Was there a correlation between any bacterial abundance and CD11b+ cells or NF-κB, and if so, what was the direction?

Explanation:
The main idea here is how the abundance of a bacterium relates to the host’s inflammatory signals. The data show that higher Fusobacterium levels are associated with more CD11b+ myeloid cells and with greater NF-κB activity. In other words, as Fusobacterium abundance increases, both the presence of CD11b+ cells (neutrophils, monocytes, macrophages) and the inflammatory signaling driven by NF-κB rise. This aligns with the idea that Fusobacterium components can stimulate innate immune receptors, triggering NF-κB–mediated transcription of inflammatory genes and recruitment/activation of CD11b+ cells. It’s important to note that correlation does not prove causation, but the observed pattern supports a positive relationship with both markers.
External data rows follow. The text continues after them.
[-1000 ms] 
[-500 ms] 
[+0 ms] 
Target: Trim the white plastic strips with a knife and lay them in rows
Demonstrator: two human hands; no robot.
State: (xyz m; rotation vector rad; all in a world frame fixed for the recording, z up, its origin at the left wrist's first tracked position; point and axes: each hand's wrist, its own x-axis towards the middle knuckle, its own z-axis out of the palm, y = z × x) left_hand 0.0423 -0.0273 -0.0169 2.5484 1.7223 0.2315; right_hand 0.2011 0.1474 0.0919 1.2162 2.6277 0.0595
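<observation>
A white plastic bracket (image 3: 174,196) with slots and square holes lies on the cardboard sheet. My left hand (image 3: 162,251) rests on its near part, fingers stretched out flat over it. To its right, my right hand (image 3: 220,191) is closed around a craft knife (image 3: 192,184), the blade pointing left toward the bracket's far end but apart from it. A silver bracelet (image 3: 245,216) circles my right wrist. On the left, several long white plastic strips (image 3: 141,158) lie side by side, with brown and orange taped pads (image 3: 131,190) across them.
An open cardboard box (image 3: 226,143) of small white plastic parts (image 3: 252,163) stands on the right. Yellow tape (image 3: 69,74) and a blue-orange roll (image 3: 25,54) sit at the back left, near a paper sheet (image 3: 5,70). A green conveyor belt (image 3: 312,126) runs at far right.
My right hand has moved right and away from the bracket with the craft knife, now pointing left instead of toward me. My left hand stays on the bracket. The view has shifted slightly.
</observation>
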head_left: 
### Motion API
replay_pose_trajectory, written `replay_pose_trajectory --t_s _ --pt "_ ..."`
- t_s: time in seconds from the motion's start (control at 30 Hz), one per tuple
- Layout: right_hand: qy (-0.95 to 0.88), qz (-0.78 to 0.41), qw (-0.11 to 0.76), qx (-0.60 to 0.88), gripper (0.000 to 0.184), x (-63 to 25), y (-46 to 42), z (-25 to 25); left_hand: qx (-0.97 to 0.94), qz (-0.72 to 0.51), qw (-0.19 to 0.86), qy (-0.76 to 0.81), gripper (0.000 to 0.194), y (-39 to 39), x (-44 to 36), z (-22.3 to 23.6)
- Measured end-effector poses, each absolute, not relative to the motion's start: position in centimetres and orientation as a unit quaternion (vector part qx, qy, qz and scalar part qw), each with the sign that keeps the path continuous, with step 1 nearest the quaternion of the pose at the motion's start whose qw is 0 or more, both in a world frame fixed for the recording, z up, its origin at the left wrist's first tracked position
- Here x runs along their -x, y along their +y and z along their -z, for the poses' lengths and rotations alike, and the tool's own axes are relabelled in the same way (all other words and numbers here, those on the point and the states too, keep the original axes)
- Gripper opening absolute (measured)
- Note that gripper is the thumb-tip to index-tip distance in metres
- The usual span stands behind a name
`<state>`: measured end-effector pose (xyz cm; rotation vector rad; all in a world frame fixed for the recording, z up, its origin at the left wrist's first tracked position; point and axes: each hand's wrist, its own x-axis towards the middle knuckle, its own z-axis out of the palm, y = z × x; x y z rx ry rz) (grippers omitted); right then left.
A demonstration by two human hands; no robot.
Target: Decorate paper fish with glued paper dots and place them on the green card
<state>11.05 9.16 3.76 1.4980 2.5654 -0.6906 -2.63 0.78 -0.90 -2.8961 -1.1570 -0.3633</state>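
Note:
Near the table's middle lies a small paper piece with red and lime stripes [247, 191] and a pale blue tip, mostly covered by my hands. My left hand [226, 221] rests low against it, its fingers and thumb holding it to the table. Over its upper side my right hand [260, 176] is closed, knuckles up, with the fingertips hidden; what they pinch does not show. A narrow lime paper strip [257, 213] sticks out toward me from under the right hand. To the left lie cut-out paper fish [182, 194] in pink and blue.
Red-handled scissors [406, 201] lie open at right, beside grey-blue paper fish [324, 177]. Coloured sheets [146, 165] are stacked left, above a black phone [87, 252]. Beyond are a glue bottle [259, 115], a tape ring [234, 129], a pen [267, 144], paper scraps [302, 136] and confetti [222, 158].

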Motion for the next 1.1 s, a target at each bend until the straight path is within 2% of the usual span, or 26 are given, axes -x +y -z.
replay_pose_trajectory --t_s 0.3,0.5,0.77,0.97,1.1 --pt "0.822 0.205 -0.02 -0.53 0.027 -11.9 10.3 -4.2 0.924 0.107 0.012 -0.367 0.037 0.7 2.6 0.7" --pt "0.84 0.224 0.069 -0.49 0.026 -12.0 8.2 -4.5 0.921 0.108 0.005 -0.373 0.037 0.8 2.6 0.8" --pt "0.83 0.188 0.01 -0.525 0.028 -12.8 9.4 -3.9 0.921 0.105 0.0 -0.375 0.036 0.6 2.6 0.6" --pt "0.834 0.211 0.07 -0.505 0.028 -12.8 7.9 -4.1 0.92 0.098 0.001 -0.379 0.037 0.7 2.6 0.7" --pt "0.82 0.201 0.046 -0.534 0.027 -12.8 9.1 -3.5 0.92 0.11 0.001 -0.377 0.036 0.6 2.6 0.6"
The main idea here is how the abundance of a bacterium relates to the host’s inflammatory signals. The data show that higher Fusobacterium levels are associated with more CD11b+ myeloid cells and with greater NF-κB activity. In other words, as Fusobacterium abundance increases, both the presence of CD11b+ cells (neutrophils, monocytes, macrophages) and the inflammatory signaling driven by NF-κB rise. This aligns with the idea that Fusobacterium components can stimulate innate immune receptors, triggering NF-κB–mediated transcription of inflammatory genes and recruitment/activation of CD11b+ cells. It’s important to note that correlation does not prove causation, but the observed pattern supports a positive relationship with both markers.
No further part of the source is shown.